Hoogstraat 15
Harlingen
Bij het uitbreken van de oorlog woont de ongetrouwde Racheltje Pais (49) bij haar bejaarde ouders in huis. Ze werkt als commies (ambtenaar) op de secretarie van de gemeente Franekeradeel.
Sjoch alfêst efkes
Benjamin, Jantje en Racheltje Pais
Bij het uitbreken van de oorlog woont de ongetrouwde Racheltje Pais (49) bij haar bejaarde ouders in huis. Ze werkt als commies (ambtenaar) op de secretarie van de gemeente Franekeradeel. Maar eind 1940 wordt ze uit haar functie ontheven en per 1 maart 1941 officieel ontslagen.
Haar vader Benjamin Raphaël Pais is het oudste lid van de Joodse gemeente in Harlingen. In de synagoge staat men stil bij zijn 80ste verjaardag.

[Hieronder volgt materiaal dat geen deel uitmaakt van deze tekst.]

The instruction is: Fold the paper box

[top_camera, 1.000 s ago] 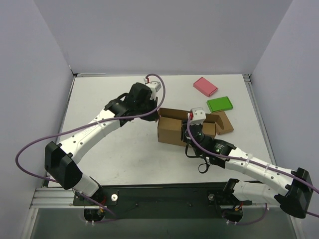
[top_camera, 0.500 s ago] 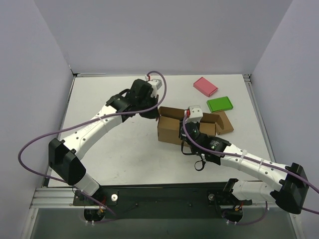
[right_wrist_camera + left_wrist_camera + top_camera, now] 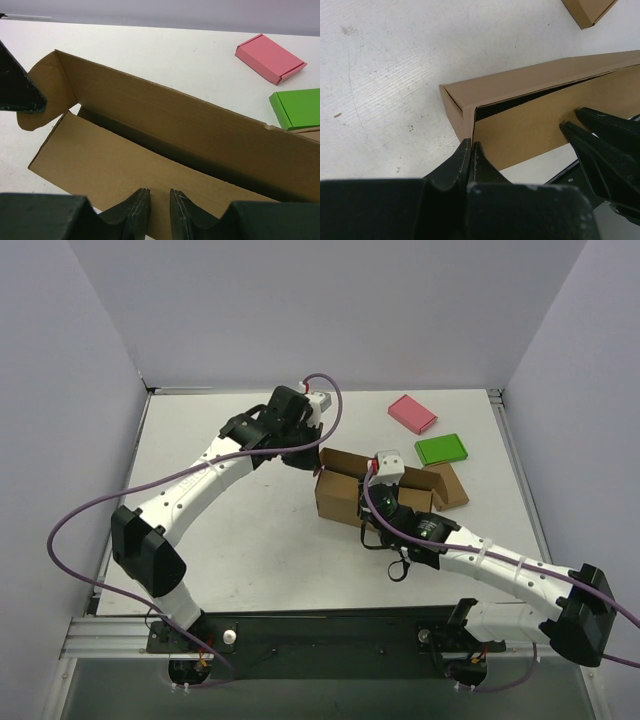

Het Joodsche Weekblad van 4 juli 1941 meldt: ‘Onder groote belangstelling vierde Zondag j.l. de heer B.R. Pais zijn 80-sten verjaardag. De Voorzitter van het Kerkbestuur en de Leeraar der Gemeente spraken de heer Pais, die trots zijn hoogen leeftijd één van de trouwste sjoelbezoekers is, op hartelijke wijze toe.’
Een stadgenoot die van een vergadering van de voetbalclub komt is er toevallig getuige van dat Racheltje en haar ouders op transport naar Westerbork worden gezet: ‘Er was iets gebeurd in de Hoogstraat. De politie kwam die twee oude Joodse mensen ophalen, die woonden tegenover de hoedenwinkel. Ik bleef staan in de portiek van die winkel en me zelf nog meer kwaad te maken tegen onze eigen politie met de inspecteur. Die oude mensen werden weggehaald.’
Vanuit Westerbork stuurt Racheltje nog een briefkaart naar de buren in de Hoogstraat: ’’t Was Woensdagavond heel naar voor de ouderen en Donderdag een nare reis en een zéér vermoeiende dag. We houden de moed er in en blijven vol vertrouwen. Tot ziens hopen we.’ Op de rand staat geschreven: ‘We treffen hier veel familie’.